Where do you think that you sit on the continuum?
The pyramid is separated into 5 sections, with a more general split into 3 broader categories. These are:

  1. Basic Needs.
  2. Psychological Needs.
  3. Self-Fulfilment Needs.

The odds are if you live in the Western World that you are all set for the Basic Needs. Society almost supplies them on a plate, especially in more liberal countries such as the United Kingdom with our benefits system. These are split into two sub-categories, starting with the Physiological Needs – the very basics of food, water, warmth and shelter. The things without which we cease to exist.
This leads into a far more theoretical debate of Universal Basic Income, which doubtless will come up in a future post. In broad strokes though, these are simple topics in the western world and in many cases are easily achievable. In the United Kingdom for example these are provided through our benefits system which supports those unable to work through a variety of causes, including medical conditions, child-care, sickness, infirmity and other causes of inability to work.
Then the Safety Needs follow; security from danger and predators, safety from threats which once upon a time were so much more prevalent. Thankfully we are no longer considered part of the classic food chain – due to our ability to craft we have created weapons, tools and objects that have risen us from the threat of such classic predator-prey relationships. In a civilisational context, that is because we have public services; our military, police, firefighters, medical staff and emergency response personnel stand as the sheepdogs watching over us and keeping the wolves at bay.

Then the discussion becomes that of Psychological needs, the first of which is dubbed by Mazlow that of “Belongingness and Love”. In ancient times this would have crossed over very nicely with the previous category of Safety and Security – both of the above would be provided by the tribe that you surrounded yourself with and made a life alongside (this too will be the subject of a book review in time, I’m sure!)
In the modern-day this sense of belonging is harder to find and sustain, and we seek this through a number of mediums. It is found in community sports clubs, such as Crossfit boxes and martial arts schools, in art clubs, music societies, yoga classes, cycling and running meet-up groups and social events organised around many other hobbies. Technology is a double-edged sword in modern day social practices – we can stay in contact with our friends and family from anywhere or the country or even in the world, but it consequently removes the direct human connection that was so all-important in relationship building before arguably the 1990’s.
The fourth category we come to and the second grouping within Psychological Needs is Esteem Needs, that of “prestige and feeling of accomplishment”. This is often accomplished through career in many cases, although accomplishments open to us are many and varied. One can climb a mountain, jump off a cliff, win a race, learn a skill, musical instrument or language, master a craft, paint a picture or write a song. There are many, many varieties of accomplishment and a human being has the facility to pick one or to pick multiple.
These can also be accomplished alone, or as part of a team. This links solidly with the requirements for Love and Belonging – though achievements can come about through groups of reluctant teammates, they are far more readily created through unified teams where many minds have one purpose.
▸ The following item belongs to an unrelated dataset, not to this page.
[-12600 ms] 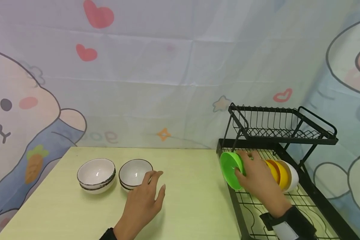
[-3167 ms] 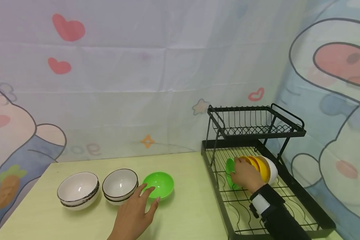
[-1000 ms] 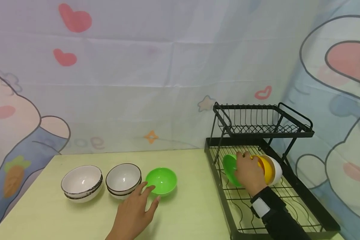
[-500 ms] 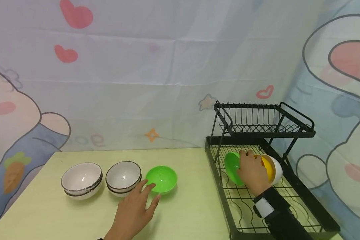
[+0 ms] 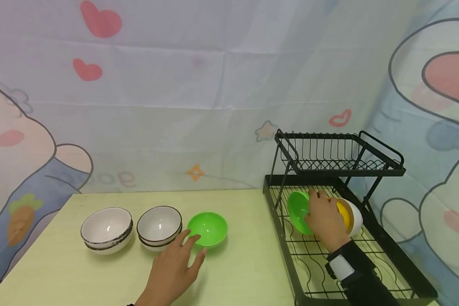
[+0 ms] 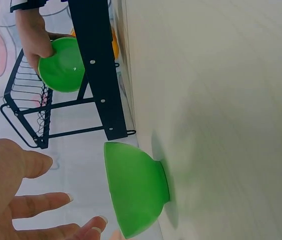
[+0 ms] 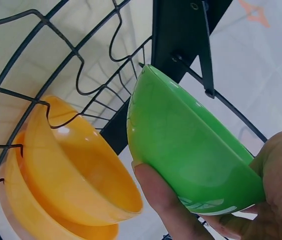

Finally, and at the top of the tree, we come to the Self-Actualisation Needs.
These are the top of the hypothetical mountain. It requires first the defining, and then the actualisation of one’s full potential in whatever variety the individual deems fit. These are the Richard Branson’s, the Bob Marley’s, the Steve Jobs’ and the Van-Gogh’s of the world. That isn’t to say that the person has to be well-known, or famous… What it implies is that the individual is beyond concern with the initial 4 stages and is throwing the energy and vigour in their lives into the realisation of whatever they deem their purpose. In the case of each of these men, it is excellence in a field of their choosing.
The difficulty with this is Mazlow’s Hierarchy can be considered building blocks. It is very hard to work towards a stage without having the previous stage in place, and it is far too easy to become stuck at #3 or #4. Few people ever spend enough introspective time to set their sights on #5.
As is quoted far too oftentimes, Les Brown once said,

“Shoot for the moon, even if you miss you’ll land amongst the stars”

We should all give ourselves the chance to realise our best, whatever that may be. Self-actualisation is a life spent in pursuit of a passion, or group of passions. It is far too easy to get caught up in the hamster wheel of unimportant-yet-urgent minutiae, and get stuck in what I choose to refer to as “ostrich mode” – leaving your head buried in the sand, failing to see the potential that life exudes all around.
Happiness is tied intrinsically to growth. We are either growing, or we are stagnating – moving backward. Don’t fail to see the wood for the trees. Continue to grow, and continue to be happy.